Quel est donc le facteur qui a permis la signature d’un accord jusqu’ici impossible ? A potron-minet, l’heure de la rédaction de ce billet, les agences n’ont encore diffusé que des notes faméliques. Mais il est permis d’en dégager l’esprit. Ce qui bloquait, c’était le refus grec de passer sous tutelle de l’Europe. Il semble que l’on ait contourné la difficulté en permettant à Athènes de sauver la face : l’Etat grec alimentera un compte sur lequel les créanciers ont obtenu un ATD, un avis à tiers détenteur, comme celui que vous colle notre administration fiscale quand elle perd son maigre capital de patience dans le recouvrement des sommes qui lui sont dues. Ce n’est donc pas une « tutelle » consensuelle qui est infligée à Athènes, mais une ponction directe sur les revenus de l’Etat, qui seront affectés en priorité aux créanciers. Une saisie-arrêt qui ne laisse pas, dans les mains du débiteur, les revenus nécessaires à son minimum vital. Si nous ne faisons pas de contresens dans l’analyse de l’accord, se trouve alors démontré, une fois de plus, l’adage selon lequel l’homme n’apprend rien de son expérience.

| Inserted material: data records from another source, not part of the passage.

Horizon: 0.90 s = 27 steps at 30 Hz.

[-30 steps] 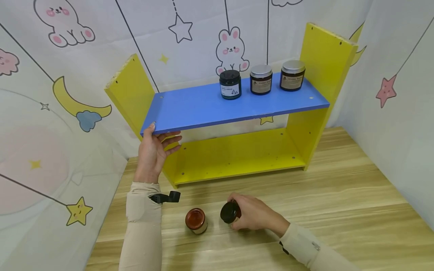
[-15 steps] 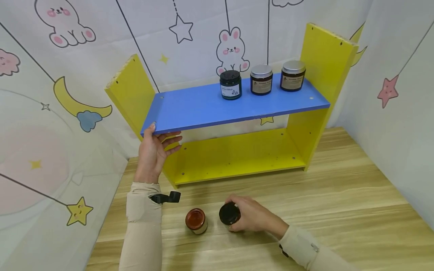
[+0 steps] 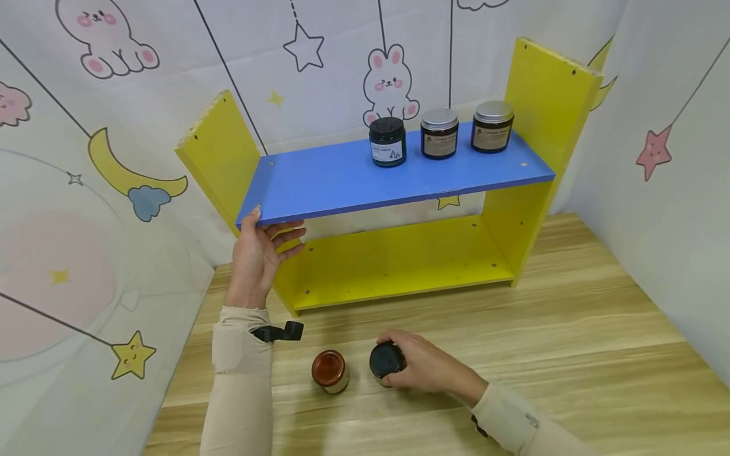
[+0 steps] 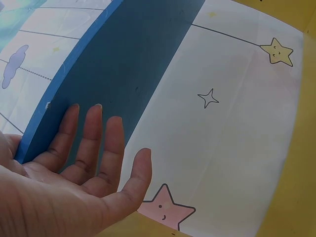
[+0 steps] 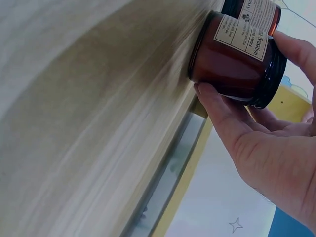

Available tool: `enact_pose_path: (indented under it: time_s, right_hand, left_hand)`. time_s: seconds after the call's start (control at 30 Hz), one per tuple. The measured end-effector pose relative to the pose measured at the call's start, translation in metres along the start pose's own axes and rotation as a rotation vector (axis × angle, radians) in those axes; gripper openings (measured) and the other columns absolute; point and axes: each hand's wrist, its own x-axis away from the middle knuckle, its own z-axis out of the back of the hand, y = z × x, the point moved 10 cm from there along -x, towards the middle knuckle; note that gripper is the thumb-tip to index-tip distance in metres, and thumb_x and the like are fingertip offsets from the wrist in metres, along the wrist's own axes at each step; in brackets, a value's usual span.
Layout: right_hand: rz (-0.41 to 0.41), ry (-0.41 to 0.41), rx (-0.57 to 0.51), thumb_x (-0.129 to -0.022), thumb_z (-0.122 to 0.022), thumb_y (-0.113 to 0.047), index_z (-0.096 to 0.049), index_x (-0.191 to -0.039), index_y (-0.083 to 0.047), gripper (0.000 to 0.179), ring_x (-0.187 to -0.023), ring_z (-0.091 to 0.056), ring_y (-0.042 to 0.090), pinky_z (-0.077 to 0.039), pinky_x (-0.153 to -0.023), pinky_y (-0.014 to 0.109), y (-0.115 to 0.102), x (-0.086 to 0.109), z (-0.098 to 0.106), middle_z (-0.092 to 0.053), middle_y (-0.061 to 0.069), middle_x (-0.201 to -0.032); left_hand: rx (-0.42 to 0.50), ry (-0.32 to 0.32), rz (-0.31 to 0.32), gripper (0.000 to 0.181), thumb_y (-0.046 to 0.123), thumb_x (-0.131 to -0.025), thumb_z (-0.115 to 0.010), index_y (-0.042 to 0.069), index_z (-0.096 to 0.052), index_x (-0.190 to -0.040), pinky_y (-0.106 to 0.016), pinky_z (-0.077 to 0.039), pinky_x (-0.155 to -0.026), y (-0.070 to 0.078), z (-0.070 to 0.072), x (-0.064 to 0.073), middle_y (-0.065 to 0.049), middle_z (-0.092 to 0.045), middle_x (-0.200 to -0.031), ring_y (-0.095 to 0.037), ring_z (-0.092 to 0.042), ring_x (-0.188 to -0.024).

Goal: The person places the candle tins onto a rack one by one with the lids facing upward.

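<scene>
My right hand (image 3: 424,364) holds a brown glass candle jar (image 5: 232,61) with a black lid (image 3: 386,360), low at the wooden table. Thumb and fingers lie on opposite sides of it; a cream label shows in the right wrist view. Left of it stands another candle jar (image 3: 330,372) with a reddish-brown top. My left hand (image 3: 255,259) grips the front left corner of the blue shelf board (image 3: 319,183). Its thumb is on top, and the other fingers (image 4: 86,143) extend loosely beneath.
On the blue board stand a dark green jar (image 3: 388,142) with a black lid and two brown jars (image 3: 439,134) with silver lids. Yellow side panels (image 3: 550,107) rise at both ends. A yellow bottom board (image 3: 393,259) lies below. Printed fabric walls (image 3: 656,126) surround the wooden table (image 3: 570,354).
The jar in my right hand was tilted a second ago and now stands more upright, its lid facing up. My left hand and the other jars have stayed in place.
</scene>
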Motion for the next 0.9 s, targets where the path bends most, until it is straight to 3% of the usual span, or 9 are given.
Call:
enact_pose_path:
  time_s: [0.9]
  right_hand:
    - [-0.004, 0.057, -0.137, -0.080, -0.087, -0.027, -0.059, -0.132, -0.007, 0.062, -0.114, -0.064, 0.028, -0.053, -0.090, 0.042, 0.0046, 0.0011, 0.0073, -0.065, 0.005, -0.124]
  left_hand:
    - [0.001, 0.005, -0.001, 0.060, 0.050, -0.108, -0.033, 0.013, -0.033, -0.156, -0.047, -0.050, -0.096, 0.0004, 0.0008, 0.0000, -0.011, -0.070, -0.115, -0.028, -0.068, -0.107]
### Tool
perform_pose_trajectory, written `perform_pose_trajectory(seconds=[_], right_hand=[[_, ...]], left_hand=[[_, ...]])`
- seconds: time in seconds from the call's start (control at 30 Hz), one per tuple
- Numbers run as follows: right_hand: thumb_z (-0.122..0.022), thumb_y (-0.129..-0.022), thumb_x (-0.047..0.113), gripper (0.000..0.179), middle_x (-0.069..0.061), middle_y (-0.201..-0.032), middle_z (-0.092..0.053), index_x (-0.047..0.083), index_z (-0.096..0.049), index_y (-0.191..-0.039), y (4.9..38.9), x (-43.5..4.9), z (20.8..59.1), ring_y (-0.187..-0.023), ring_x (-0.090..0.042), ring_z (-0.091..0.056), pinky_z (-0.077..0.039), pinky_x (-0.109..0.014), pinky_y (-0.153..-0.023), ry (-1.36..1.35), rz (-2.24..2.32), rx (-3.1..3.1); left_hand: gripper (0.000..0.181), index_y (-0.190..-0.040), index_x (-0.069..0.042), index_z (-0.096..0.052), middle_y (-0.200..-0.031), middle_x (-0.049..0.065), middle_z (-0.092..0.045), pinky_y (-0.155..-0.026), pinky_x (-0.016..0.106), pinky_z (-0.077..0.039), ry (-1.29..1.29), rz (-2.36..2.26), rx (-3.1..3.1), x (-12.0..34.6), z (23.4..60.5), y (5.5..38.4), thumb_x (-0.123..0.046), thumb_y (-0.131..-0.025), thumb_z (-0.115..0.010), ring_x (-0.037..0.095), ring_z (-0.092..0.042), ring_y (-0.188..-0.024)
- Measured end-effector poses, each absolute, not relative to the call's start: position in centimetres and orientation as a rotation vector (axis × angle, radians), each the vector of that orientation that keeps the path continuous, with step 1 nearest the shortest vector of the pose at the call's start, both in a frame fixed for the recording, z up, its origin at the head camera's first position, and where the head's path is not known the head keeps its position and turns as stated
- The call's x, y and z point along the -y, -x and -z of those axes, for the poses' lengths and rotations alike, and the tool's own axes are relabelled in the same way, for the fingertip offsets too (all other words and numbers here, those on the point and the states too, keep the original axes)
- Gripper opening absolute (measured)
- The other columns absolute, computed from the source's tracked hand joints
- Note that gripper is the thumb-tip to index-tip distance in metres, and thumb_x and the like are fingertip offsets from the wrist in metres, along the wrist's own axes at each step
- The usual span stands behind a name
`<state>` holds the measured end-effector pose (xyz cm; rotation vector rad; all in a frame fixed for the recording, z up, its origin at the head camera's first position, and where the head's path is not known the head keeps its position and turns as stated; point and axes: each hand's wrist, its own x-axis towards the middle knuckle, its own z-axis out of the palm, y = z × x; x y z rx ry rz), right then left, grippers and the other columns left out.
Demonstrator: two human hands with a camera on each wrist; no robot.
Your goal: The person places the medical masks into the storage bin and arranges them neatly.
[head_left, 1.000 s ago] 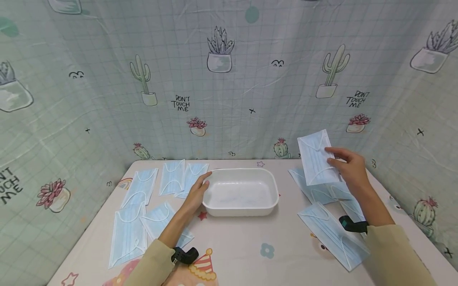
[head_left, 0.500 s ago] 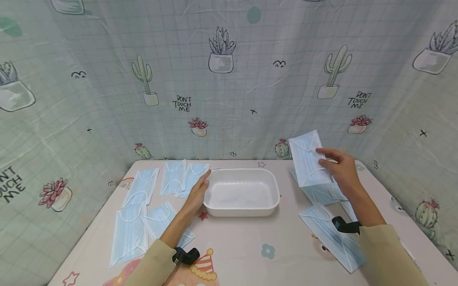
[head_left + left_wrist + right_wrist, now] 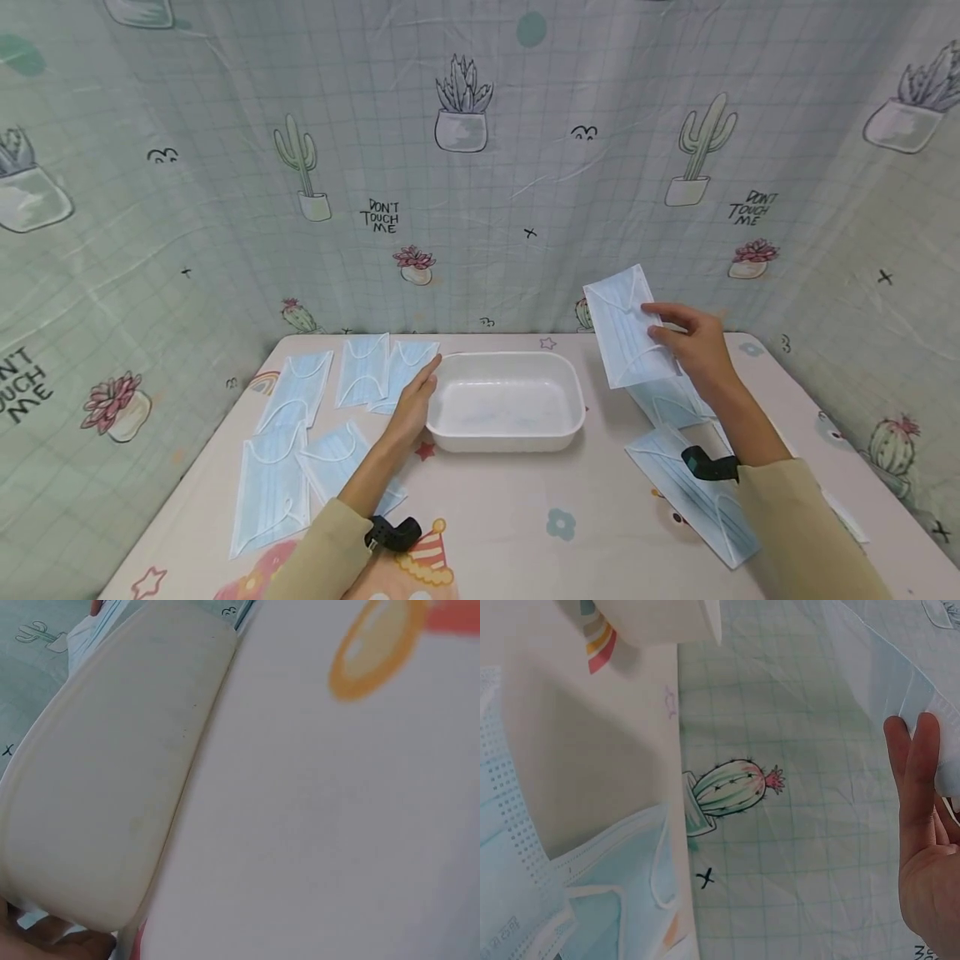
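Note:
My right hand (image 3: 693,342) pinches a pale blue disposable face mask (image 3: 628,329) along its right edge, thumb below the fingers. The mask hangs raised beyond the right end of a white plastic tub (image 3: 506,444). In the right wrist view, two fingers (image 3: 919,761) lie against the mask (image 3: 919,682). My left hand (image 3: 411,410) grips the tub's left end, fingertips at the rim. Its curled fingers (image 3: 75,945) show at the tub's end in the left wrist view. The tub's inside shows bare white.
Several masks lie on the left of the table, among them a front-left mask (image 3: 270,492). On the right, another mask (image 3: 697,492) lies near my forearm, with others partly covered behind it. A patterned curtain (image 3: 480,208) closes off the back and sides.
My right hand has carried the raised mask leftward, closer to the tub. The left hand and the tub stay in place.

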<state>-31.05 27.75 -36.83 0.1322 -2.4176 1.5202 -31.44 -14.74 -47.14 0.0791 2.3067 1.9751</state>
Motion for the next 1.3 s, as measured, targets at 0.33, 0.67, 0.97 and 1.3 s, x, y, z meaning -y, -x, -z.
perform_pose_trajectory(seconds=[0.33,0.67,0.97,1.3], right_hand=[[-0.062,-0.104,0.017,0.039,-0.019,-0.151,-0.053,0.004,-0.062,-0.141,31.1,-25.8,37.1,-0.120,-0.026,-0.056,-0.051,-0.006,-0.082,-0.188,-1.517,2.424],[-0.065,-0.101,0.012,0.039,-0.019,-0.150,-0.054,0.004,-0.063,-0.139,31.5,-24.3,37.2,-0.114,-0.019,-0.063,-0.054,-0.010,-0.082,-0.315,-1.544,2.438],[-0.067,-0.100,0.011,0.038,-0.018,-0.149,-0.055,0.006,-0.065,-0.138,32.1,-22.9,37.3,-0.119,-0.032,-0.067,-0.058,-0.016,-0.082,-0.353,-1.589,2.471],[-0.065,-0.100,0.009,0.038,-0.019,-0.151,-0.055,0.004,-0.064,-0.138,32.0,-22.0,36.9,-0.124,-0.043,-0.063,-0.058,-0.017,-0.081,-0.426,-1.644,2.479]], left_hand=[[0.050,-0.163,-0.035,-0.030,-0.172,0.002,-0.026,-0.127,0.058,-0.021,-0.099,-2.011,-2.271,15.0,47.6,31.4,-0.037,-0.113,-0.030,0.030,-0.025,-0.158],[0.050,-0.164,-0.033,-0.028,-0.173,0.001,-0.022,-0.128,0.058,-0.019,-0.120,-2.017,-2.258,14.9,47.6,31.4,-0.036,-0.114,-0.029,0.031,-0.021,-0.159],[0.050,-0.164,-0.032,-0.028,-0.174,0.001,-0.020,-0.129,0.057,-0.018,-0.140,-2.037,-2.242,15.0,47.6,31.5,-0.033,-0.114,-0.031,0.030,-0.019,-0.160],[0.050,-0.163,-0.036,-0.030,-0.173,0.000,-0.023,-0.128,0.057,-0.018,-0.139,-2.016,-2.283,14.9,47.7,31.7,-0.034,-0.113,-0.032,0.030,-0.021,-0.160]])
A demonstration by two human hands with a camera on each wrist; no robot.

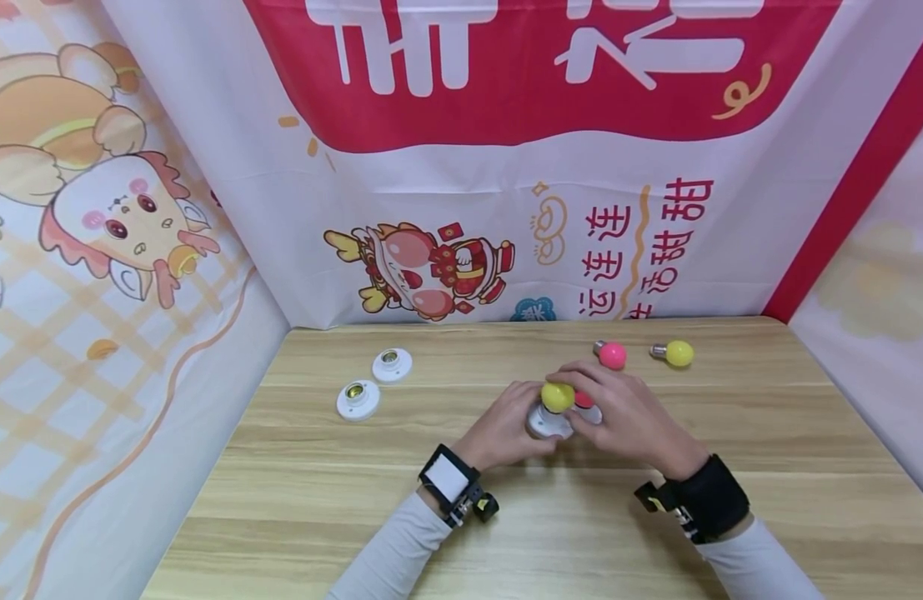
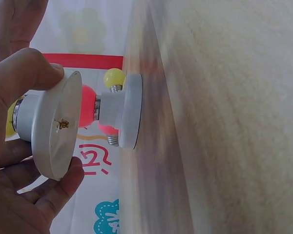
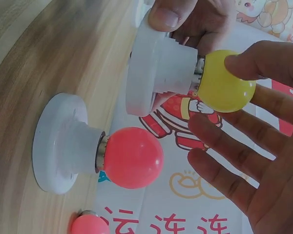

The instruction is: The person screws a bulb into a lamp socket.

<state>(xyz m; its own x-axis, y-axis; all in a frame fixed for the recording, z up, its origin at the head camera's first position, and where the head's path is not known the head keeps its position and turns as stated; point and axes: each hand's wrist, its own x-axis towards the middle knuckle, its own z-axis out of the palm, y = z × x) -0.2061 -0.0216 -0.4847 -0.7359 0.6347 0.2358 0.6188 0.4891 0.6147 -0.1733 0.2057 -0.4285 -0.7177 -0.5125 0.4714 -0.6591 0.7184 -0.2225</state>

Car tous les usuriers de la Terre savent, depuis toujours, qu’il ne faut jamais condamner à mort un débiteur défaillant : c’est le meilleur moyen de perdre définitivement tout son fric.

La recette du jour

Capital d’estime

Vous avez imprudemment prêté beaucoup d’argent à votre voisin, qui gère ses affaires avec une désinvolture inguérissable. Son incurie et sa mauvaise foi vous tapent sur les nerfs, ce qui est bien compréhensible. Mais il faut vous faire à l’idée que vous allez trinquer. Ne coupez pas les vivres au débiteur : ventre affamé n’a pas d’oreille. Vous perdriez alors tout votre capital et le peu d’estime dont vous crédite encore l’opinion publique.